| WHAT THE EXERCISE ASKS |
Locate every line below that contains the word "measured" and copy it.

(Dataset excerpts)
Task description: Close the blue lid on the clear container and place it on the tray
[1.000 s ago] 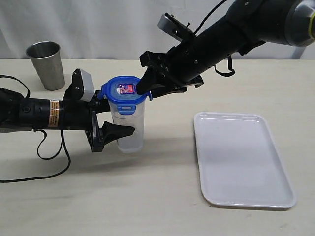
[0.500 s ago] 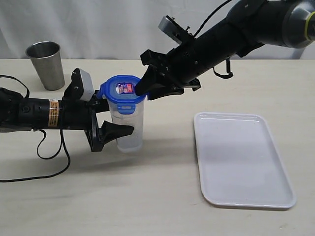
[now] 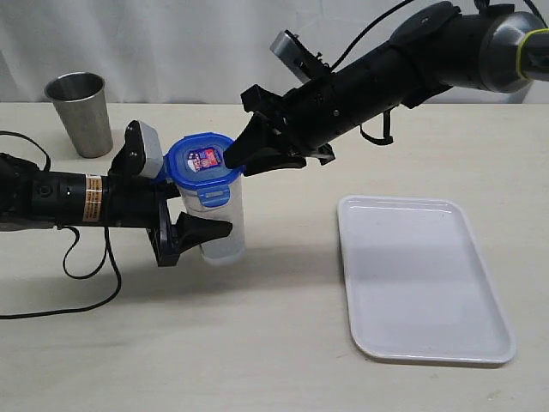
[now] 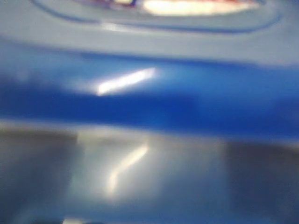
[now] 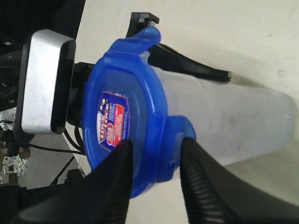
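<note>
The clear container [image 3: 223, 230] stands on the table, leaning a little, with the blue lid [image 3: 199, 161] on its mouth. My left gripper [image 3: 199, 216] is shut on the clear container, one black finger [image 3: 204, 230] in front and the other behind. My right gripper [image 3: 235, 158] reaches in from the right and is shut across the lid's near rim. In the right wrist view its fingertips [image 5: 125, 148] straddle the lid [image 5: 117, 116], one on top and one on the outside of a flap, with the container [image 5: 233, 116] beyond. The left wrist view is a close blur of the lid [image 4: 149, 93] above the container wall [image 4: 149, 172]. The white tray [image 3: 420, 275] lies at the right.
A grey steel cup [image 3: 79, 112] stands at the back left. The left arm's cable [image 3: 86, 275] loops on the table in front of it. A pale backdrop runs behind the table's far edge.
The right gripper has pushed leftward on the lid. The lid and the container's top have shifted a little to the left, and the container now leans. The left arm has barely moved.
</note>
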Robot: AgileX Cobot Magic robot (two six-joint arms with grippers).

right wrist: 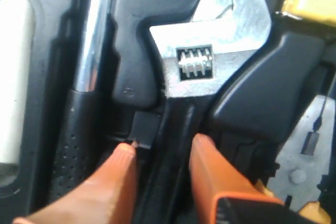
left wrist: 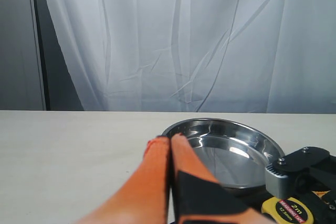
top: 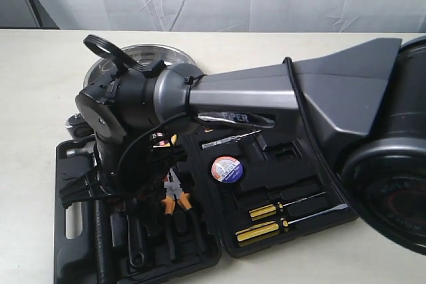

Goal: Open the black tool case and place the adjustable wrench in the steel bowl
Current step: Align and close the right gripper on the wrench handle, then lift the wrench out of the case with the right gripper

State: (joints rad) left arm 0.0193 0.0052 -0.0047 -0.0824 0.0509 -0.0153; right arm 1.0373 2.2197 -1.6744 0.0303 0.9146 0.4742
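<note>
White curtain [left wrist: 184,40] behind, left gripper [left wrist: 169,139] clenched near steel bowl [left wrist: 220,121] rim; right gripper [right wrist: 160,148] spread astride adjustable wrench [right wrist: 210,40] handle.

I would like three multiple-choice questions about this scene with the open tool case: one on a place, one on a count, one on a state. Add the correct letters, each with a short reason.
1. Where does the steel bowl stand?
A) inside the case
B) on the table, beyond the open black tool case
C) on the floor

2. How many yellow-handled screwdrivers lie in the case's right half?
A) two
B) five
C) none

3. How is the right pincer?
A) shut on a screwdriver
B) shut and empty
C) open, with one finger on each side of the adjustable wrench handle

Answers:
1 B: the exterior view shows the bowl on the table behind the case.
2 A: two yellow handles lie side by side there.
3 C: the right wrist view shows the orange fingers apart, with the black handle between them.
</note>
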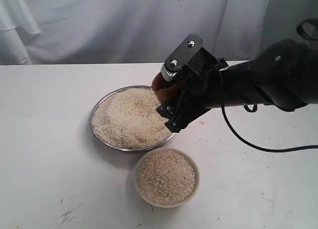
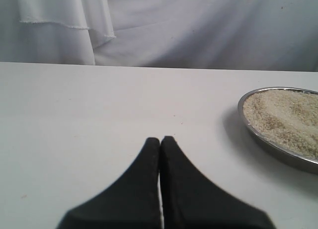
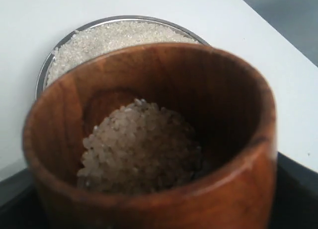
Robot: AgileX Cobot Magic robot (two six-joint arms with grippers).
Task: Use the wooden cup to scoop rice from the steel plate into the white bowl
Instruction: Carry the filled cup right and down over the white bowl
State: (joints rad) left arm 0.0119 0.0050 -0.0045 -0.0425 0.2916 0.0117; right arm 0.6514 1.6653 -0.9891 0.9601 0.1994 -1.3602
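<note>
Right gripper (image 1: pixel 168 96) is pinching the small reddish-brown wooden cup (image 1: pixel 160 88) across its body, jaws clamped on the wall. The cup hangs above the right-hand edge of the wide shiny steel plate (image 1: pixel 91 123), low over the heap of pale rice (image 1: pixel 126 117). Right wrist view: cup axis tipped, mouth toward the camera, rice in the cup (image 3: pixel 139 147) sitting in the bottom, well under the lip.

Key relation: the small cream-white bowl (image 1: pixel 198 179) lies just off the plate's camera-side rim, nearly touching it, almost straight toward the camera from the cup. It's a short carry and the right arm is the one on it. Reads as scoop loaded, transfer next.

The bowl holds rice close to its rim, so margin is thin. Pour over centre and tip slowly, or grains go onto the white table (image 1: pixel 44 154).

Room: open table right of the plate and around the bowl. The black cable (image 1: pixel 238 134) loops right of the plate, off the path.

Left gripper (image 2: pixel 160 142): fingertips pressed together, empty, over the table apart from the plate.
</note>
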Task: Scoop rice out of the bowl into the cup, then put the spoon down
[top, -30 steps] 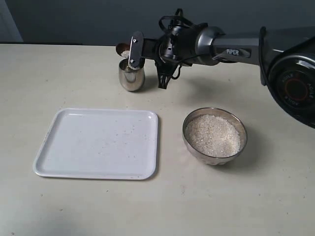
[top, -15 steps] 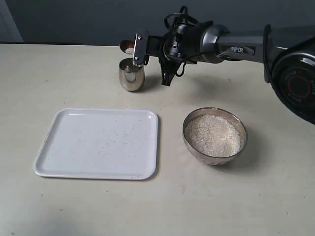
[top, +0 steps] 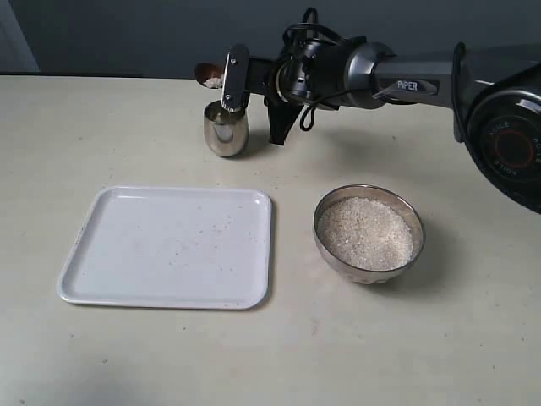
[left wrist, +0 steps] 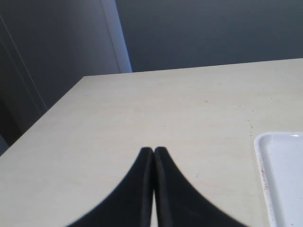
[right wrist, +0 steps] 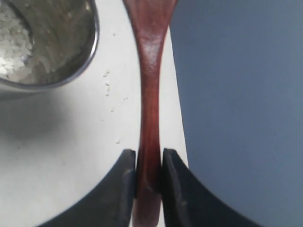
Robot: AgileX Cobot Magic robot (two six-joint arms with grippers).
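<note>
My right gripper [top: 233, 78] is shut on the handle of the dark reddish-brown spoon [top: 208, 74], level, just above and behind the small steel cup [top: 225, 128]. The spoon's head pokes out left of the fingers with a few white grains on it. In the right wrist view the fingers [right wrist: 124, 176] clamp the spoon [right wrist: 149, 90] handle beside the cup [right wrist: 71, 61], which has rice [right wrist: 12, 35] in its bottom. The wide steel bowl [top: 363, 275] of rice [top: 365, 230] stands at the right. My left gripper [left wrist: 153, 150] is shut and empty over bare table.
A white rectangular tray [top: 169, 245] lies left of the bowl, in front of the cup; its corner [left wrist: 284, 175] shows in the left wrist view. A few loose grains [right wrist: 107, 83] lie on the table by the cup. The table's far edge is just behind the spoon.
The right gripper has shifted the spoon slightly left and back, so the spoon's head now sits past the cup's far-left rim. Bowl, cup and tray have not moved.
</note>
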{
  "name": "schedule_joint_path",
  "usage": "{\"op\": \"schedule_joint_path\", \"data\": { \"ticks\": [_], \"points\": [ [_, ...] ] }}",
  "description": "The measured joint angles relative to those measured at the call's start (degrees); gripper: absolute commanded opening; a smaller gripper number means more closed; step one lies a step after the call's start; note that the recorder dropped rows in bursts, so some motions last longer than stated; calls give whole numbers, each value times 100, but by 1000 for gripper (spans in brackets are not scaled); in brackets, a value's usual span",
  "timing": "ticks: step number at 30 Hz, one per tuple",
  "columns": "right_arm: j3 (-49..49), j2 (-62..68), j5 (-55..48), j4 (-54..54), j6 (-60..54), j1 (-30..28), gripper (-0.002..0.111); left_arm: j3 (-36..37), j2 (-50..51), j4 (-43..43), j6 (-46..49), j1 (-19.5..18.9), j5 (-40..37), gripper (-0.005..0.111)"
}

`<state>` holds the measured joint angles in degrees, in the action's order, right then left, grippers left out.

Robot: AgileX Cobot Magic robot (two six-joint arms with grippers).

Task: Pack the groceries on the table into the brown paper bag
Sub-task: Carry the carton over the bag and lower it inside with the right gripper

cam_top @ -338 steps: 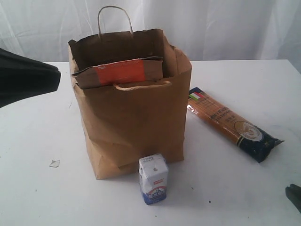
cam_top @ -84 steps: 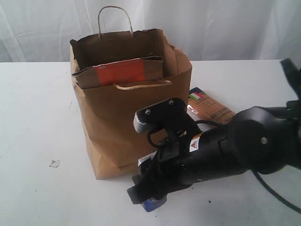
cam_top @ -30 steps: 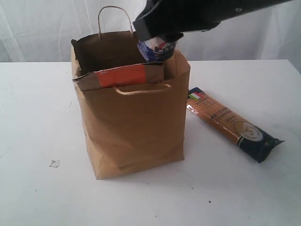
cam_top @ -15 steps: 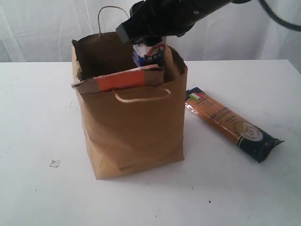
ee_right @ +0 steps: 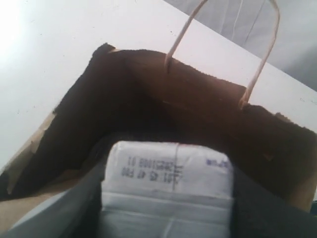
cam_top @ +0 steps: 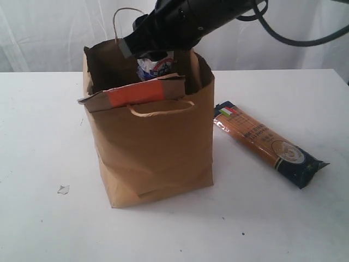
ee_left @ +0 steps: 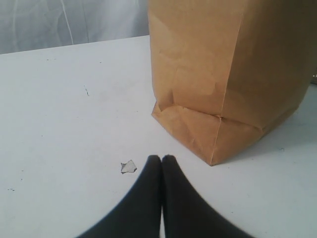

| ANSWER TO THIS PROBLEM |
  "description": "The measured joint angles relative to those measured at the call's start (degrees); gripper: absolute commanded opening; a smaller gripper number means more closed; step one lies a step after the call's start; note that the recorder dropped rows in bursts, so some motions last longer than stated; calls give whole numbers, each value times 100, but by 1000 for gripper (spans in brackets are not scaled); in brackets, a value's usual span",
`<state>` holds the measured joint angles in degrees, in the action's order, right then left, grippers left out.

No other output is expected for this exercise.